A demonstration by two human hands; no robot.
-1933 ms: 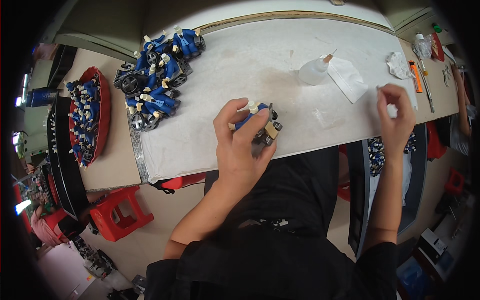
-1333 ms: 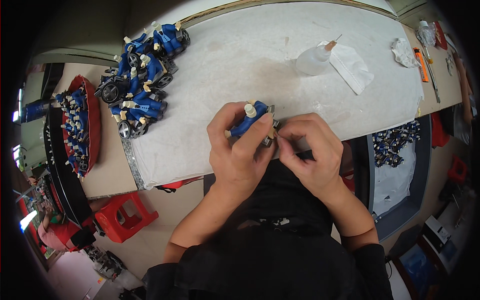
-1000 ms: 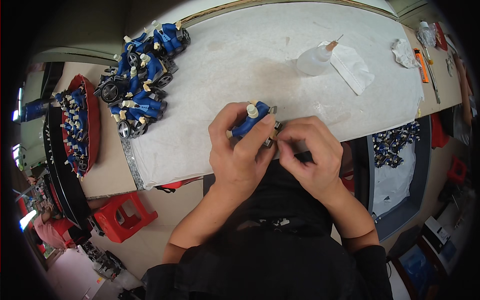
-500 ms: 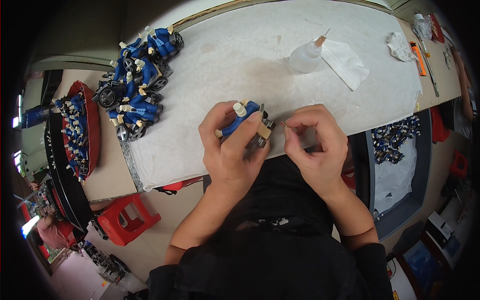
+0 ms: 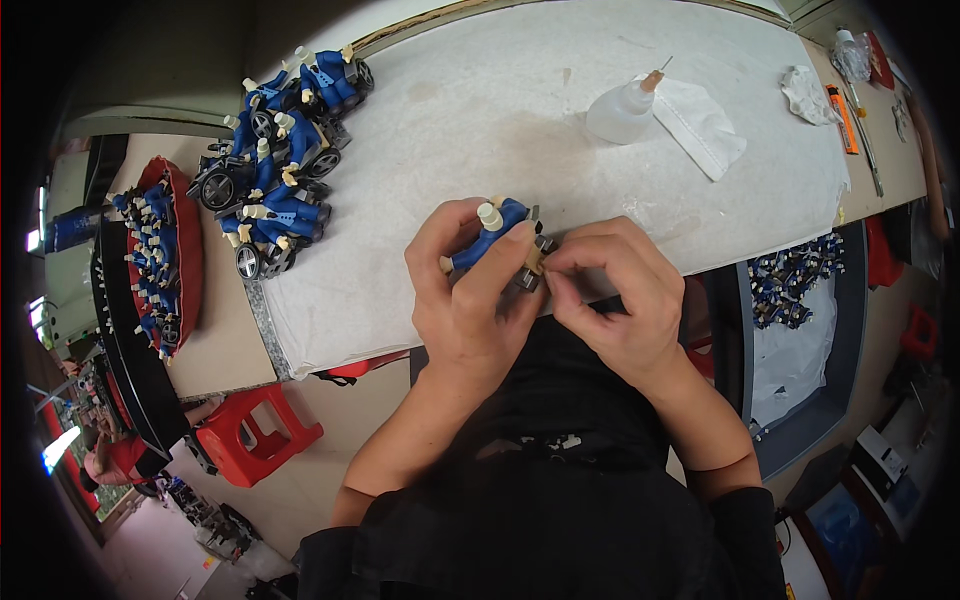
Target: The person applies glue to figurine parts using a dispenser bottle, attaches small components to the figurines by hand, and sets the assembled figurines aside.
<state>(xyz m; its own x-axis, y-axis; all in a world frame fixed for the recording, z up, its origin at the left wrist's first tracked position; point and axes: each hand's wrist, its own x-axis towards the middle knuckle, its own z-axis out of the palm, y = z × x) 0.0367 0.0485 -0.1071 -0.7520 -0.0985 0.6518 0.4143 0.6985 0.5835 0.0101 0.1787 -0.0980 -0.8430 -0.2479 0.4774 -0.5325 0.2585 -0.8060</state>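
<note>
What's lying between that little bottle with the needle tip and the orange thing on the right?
In the head view: a white cloth next to the bottle, then a crumpled white wad beside the orange item.

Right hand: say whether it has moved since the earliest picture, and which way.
Yes, left and toward the person: the right hand was right of the bottle and is now below it in the picture.

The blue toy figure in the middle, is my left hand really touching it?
Touching: the head view shows your left hand holding the blue toy figure between thumb and fingers.
</note>
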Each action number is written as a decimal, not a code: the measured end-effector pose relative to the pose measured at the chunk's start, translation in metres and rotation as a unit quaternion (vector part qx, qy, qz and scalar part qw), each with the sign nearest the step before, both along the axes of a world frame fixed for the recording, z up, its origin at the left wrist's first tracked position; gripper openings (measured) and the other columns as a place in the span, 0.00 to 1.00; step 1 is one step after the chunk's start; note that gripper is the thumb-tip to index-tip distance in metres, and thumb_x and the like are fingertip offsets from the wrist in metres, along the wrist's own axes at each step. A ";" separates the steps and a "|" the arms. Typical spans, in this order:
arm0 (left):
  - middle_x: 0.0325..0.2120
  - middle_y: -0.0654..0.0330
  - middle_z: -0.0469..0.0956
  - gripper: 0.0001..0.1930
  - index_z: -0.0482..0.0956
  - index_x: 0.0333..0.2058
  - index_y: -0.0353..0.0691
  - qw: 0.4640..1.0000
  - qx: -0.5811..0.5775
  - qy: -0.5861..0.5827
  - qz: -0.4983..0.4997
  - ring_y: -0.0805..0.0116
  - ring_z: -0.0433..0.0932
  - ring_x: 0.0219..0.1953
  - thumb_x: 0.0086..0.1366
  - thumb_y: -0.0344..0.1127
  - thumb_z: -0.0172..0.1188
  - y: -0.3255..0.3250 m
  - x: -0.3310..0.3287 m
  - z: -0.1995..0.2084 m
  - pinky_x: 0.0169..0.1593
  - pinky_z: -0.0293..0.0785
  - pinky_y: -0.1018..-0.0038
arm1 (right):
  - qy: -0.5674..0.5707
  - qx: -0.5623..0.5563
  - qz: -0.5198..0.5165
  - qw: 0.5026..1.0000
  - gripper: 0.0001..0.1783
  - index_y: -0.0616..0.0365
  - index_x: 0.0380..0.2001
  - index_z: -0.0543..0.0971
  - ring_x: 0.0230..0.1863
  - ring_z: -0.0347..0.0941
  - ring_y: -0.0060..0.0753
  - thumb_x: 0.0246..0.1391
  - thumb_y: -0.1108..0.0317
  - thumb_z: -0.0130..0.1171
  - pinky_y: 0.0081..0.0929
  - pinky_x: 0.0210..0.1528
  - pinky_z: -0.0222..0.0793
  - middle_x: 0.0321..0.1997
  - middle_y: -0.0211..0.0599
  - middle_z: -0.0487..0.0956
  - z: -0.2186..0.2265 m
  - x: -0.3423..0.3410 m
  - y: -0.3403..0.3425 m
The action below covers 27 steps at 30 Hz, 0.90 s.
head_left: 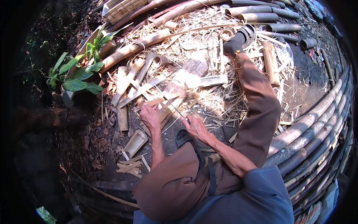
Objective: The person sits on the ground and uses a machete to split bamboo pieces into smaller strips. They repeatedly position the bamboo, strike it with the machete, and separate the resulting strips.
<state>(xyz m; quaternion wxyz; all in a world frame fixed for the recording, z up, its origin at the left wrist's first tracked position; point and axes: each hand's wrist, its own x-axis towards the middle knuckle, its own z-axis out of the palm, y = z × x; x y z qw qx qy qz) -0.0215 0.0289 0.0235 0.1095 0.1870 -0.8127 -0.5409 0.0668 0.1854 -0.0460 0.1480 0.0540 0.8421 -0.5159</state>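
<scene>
My right hand is closed round the dark handle of a knife, whose long thin blade points up and to the left. My left hand is closed on the near end of a bamboo strip, and the knife's tip lies close to the strip's far end. Below both hands a split bamboo piece slants over the ground. A wooden block sits farther off in bright sun, with a pale split bamboo slat beside it.
Shavings litter the ground. Crossed bamboo slats lie at left, near a leafy plant. A short bamboo section and small offcuts are by my left forearm. Long bamboo poles are stacked at right. My sandalled foot stretches forward.
</scene>
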 end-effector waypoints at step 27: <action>0.26 0.41 0.80 0.22 0.70 0.33 0.23 1.000 -0.003 -0.001 -0.013 0.53 0.84 0.31 0.74 0.39 0.36 -0.003 0.005 -0.003 0.29 0.81 0.70 | -0.042 0.017 -0.027 0.999 0.26 0.67 0.33 0.71 0.34 0.74 0.72 0.64 0.49 0.46 0.55 0.36 0.69 0.25 0.69 0.75 -0.015 0.014 0.009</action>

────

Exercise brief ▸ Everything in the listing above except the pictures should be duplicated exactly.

Final answer ▸
A demonstration by two human hands; no robot.
-1933 ms: 
-1333 ms: 
-1000 ms: 
-500 ms: 
+0 ms: 
Target: The person applies glue to figurine parts using a dispenser bottle, attaches small components to the figurines by hand, and sets the assembled figurines aside.
<state>(xyz m; its own x-axis, y-axis; all in a world frame fixed for the recording, z up, its origin at the left wrist's first tracked position; point and axes: each hand's wrist, its own x-axis towards the middle knuckle, its own z-axis out of the palm, y = z × x) 0.0367 0.0485 -0.1071 -0.7520 -0.0985 0.6518 0.4143 0.6985 0.5835 0.0101 0.1787 -0.0980 -0.8430 -0.2479 0.4774 -0.5325 0.2585 -0.8060</state>
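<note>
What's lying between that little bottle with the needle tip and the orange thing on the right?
In the head view: a white cloth next to the bottle, then a crumpled white wad beside the orange item.

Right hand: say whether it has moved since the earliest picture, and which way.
Yes, left and toward the person: the right hand was right of the bottle and is now below it in the picture.

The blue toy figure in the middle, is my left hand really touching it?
Touching: the head view shows your left hand holding the blue toy figure between thumb and fingers.
</note>
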Each action number is written as a decimal, not a code: the measured end-effector pose relative to the pose measured at the chunk's start, translation in metres and rotation as a unit quaternion (vector part qx, qy, qz and scalar part qw), each with the sign nearest the step before, both along the axes of a world frame fixed for the recording, z up, its origin at the left wrist's first tracked position; gripper openings (measured) and the other columns as a place in the span, 0.00 to 1.00; step 1 is one step after the chunk's start; note that gripper is the thumb-tip to index-tip distance in metres, and thumb_x and the like are fingertip offsets from the wrist in metres, along the wrist's own axes at each step. A ";" separates the steps and a "|" the arms. Typical spans, in this order:
arm0 (left):
  - middle_x: 0.0325..0.2120
  - middle_y: -0.0654..0.0330
  - middle_z: -0.0469..0.0956
  - gripper: 0.0001..0.1930
  - index_z: -0.0482..0.0956
  - index_x: 0.0333..0.2058
  - index_y: -0.0353..0.0691
  - qw: 0.4640..1.0000
  - qx: -0.5811..0.5775
  - qy: -0.5861..0.5827
  - qz: -0.4983..0.4997
  - ring_y: -0.0805..0.0116
  - ring_z: -0.0433..0.0932
  - ring_x: 0.0219..0.1953
  - thumb_x: 0.0086..0.1366
  - thumb_y: -0.0344..0.1127
  - thumb_z: -0.0172..0.1188
  - y: -0.3255..0.3250 m
  - x: -0.3310..0.3287 m
  - z: -0.1995..0.2084 m
  - pinky_x: 0.0169..0.1593
  - pinky_z: -0.0293..0.0785
  - pinky_y: -0.1018..-0.0038
arm1 (right):
  - qy: -0.5674..0.5707
  - qx: -0.5623..0.5563
  - qz: -0.5198..0.5165
  - qw: 0.5026..1.0000
  - gripper: 0.0001..0.1783
  - index_y: -0.0616..0.0365
  - index_x: 0.0380..0.2001
  - index_z: -0.0543..0.0971
  - ring_x: 0.0230..0.1863
  - ring_z: -0.0347..0.0941
  - ring_y: -0.0060..0.0753
  - thumb_x: 0.0246..0.1391
  - thumb_y: -0.1108..0.0317
  - thumb_z: -0.0130..0.1171
  - pinky_y: 0.0081..0.0929
  - pinky_x: 0.0210..0.1528
  - pinky_z: -0.0222..0.0793
  - middle_x: 0.0321..0.1997
  - middle_y: -0.0211..0.0599
  - middle_z: -0.0487..0.0956
  - z: -0.2186..0.2265 m
  - x: -0.3423..0.3410 m
  - y: -0.3403..0.3425 m
The action below covers 27 steps at 30 Hz, 0.90 s.
head_left: 
Objective: The person sits on the ground and uses a machete to split bamboo pieces into smaller strips. They repeatedly position the bamboo, strike it with the machete, and separate the resulting strips.
<state>(xyz m; quaternion wxyz; all in a world frame fixed for the recording, z up, its origin at the left wrist's first tracked position; point and axes: each hand's wrist, its own x-axis towards the middle knuckle, its own z-axis out of the palm, y = z × x; x y z qw qx qy qz) -0.0215 0.0289 0.0235 0.1095 0.1870 -0.8127 -0.5409 0.0668 0.1854 -0.0460 0.1480 0.0540 0.8421 -0.5159</state>
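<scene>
My right hand is closed round the dark handle of a knife, whose long thin blade points up and to the left. My left hand is closed on the near end of a bamboo strip, and the knife's tip lies close to the strip's far end. Below both hands a split bamboo piece slants over the ground. A wooden block sits farther off in bright sun, with a pale split bamboo slat beside it.
Shavings litter the ground. Crossed bamboo slats lie at left, near a leafy plant. A short bamboo section and small offcuts are by my left forearm. Long bamboo poles are stacked at right. My sandalled foot stretches forward.
</scene>
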 end-effector waypoints at step 27: <action>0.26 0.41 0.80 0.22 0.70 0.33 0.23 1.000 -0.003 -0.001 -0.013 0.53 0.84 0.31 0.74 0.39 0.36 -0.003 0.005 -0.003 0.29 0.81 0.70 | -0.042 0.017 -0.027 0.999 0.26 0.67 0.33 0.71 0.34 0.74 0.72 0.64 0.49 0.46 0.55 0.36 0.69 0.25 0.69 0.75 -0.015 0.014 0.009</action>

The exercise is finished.